The plan, announced Friday through the church's news service, would allow congregations that lean toward the church's "traditionalist" stance to spin off into a new denomination, taking $25 million from the denomination and keeping their local church properties.
The church said the proposal was drafted by a 16-member group of bishops and other church leaders with the help of Kenneth Feinberg, who led negotiations with the victims of the Sept. 11 terrorist attacks.
The proposal would have to be approved at the meeting of the church's governing body, called the General Conference, scheduled for May in Minneapolis.
The United Methodist Church claims 13 million members worldwide, including nearly 7 million in the U.S.

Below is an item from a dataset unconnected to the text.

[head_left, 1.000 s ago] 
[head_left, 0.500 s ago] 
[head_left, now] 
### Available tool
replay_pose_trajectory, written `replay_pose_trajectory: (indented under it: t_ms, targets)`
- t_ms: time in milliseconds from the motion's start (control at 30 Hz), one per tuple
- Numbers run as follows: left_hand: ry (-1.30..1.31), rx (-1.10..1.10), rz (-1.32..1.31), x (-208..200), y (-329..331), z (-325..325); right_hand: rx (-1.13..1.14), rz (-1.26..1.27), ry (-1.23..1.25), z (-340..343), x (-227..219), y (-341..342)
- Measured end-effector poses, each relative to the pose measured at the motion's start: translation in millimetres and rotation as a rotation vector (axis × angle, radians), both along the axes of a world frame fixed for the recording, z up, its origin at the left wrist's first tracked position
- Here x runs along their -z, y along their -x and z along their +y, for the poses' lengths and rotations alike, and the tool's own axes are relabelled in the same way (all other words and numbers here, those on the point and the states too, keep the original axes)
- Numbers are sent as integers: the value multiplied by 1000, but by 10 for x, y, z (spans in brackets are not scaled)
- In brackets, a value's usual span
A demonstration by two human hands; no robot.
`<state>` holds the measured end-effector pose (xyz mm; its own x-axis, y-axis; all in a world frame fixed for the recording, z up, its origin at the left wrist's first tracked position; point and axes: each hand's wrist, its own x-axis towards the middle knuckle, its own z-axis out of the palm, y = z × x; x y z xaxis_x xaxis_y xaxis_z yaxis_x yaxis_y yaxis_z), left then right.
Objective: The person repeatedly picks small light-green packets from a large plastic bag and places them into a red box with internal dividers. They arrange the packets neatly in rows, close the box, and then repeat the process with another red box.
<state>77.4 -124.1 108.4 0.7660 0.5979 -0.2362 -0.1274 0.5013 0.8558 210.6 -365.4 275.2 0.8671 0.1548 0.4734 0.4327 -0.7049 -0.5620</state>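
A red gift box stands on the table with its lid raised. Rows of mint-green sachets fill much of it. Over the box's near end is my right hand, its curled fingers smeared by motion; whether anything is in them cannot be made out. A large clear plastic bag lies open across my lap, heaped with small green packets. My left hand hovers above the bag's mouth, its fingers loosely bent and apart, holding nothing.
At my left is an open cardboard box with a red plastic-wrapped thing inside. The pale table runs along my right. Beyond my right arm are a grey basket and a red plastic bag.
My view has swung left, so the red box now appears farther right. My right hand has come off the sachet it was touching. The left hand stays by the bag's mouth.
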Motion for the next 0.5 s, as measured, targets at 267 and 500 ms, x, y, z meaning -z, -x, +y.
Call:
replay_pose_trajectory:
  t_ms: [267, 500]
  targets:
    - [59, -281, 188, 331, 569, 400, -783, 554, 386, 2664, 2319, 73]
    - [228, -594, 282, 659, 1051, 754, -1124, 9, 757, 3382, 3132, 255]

In North Carolina, the denomination is divided into two conferences, with more than 650,000 members as of 2010.
The church has argued for decades over whether to allow the marriage of same-sex couples and the ordination of gay clergy. The denomination has barred both, and at a special General Conference last year voted to strengthen sanctions against churches that went against the rules.
Those rules were to go into effect this year, but will be postponed by Friday's announcement.
Bishop Paul L. Leeland of the Western North Carolina Conference issued a statement Friday urging members to "Reflect rather than react. Be prayerful for the church. Remain objective. Since this is a negotiated proposal everyone is not entirely satisfied with the outcome, yet the denomination needs to look for the best solution to address its current impasse. "
The proposal offers a path, Leeland said, that treats others with grace and respect.
"The primary question for me," he wrote, "is how do we Glorify God and love others in our decisions? How can we be open to those who interpret and understand scripture differently as we worship God and serve neighbors while traveling along different paths of faithfulness?"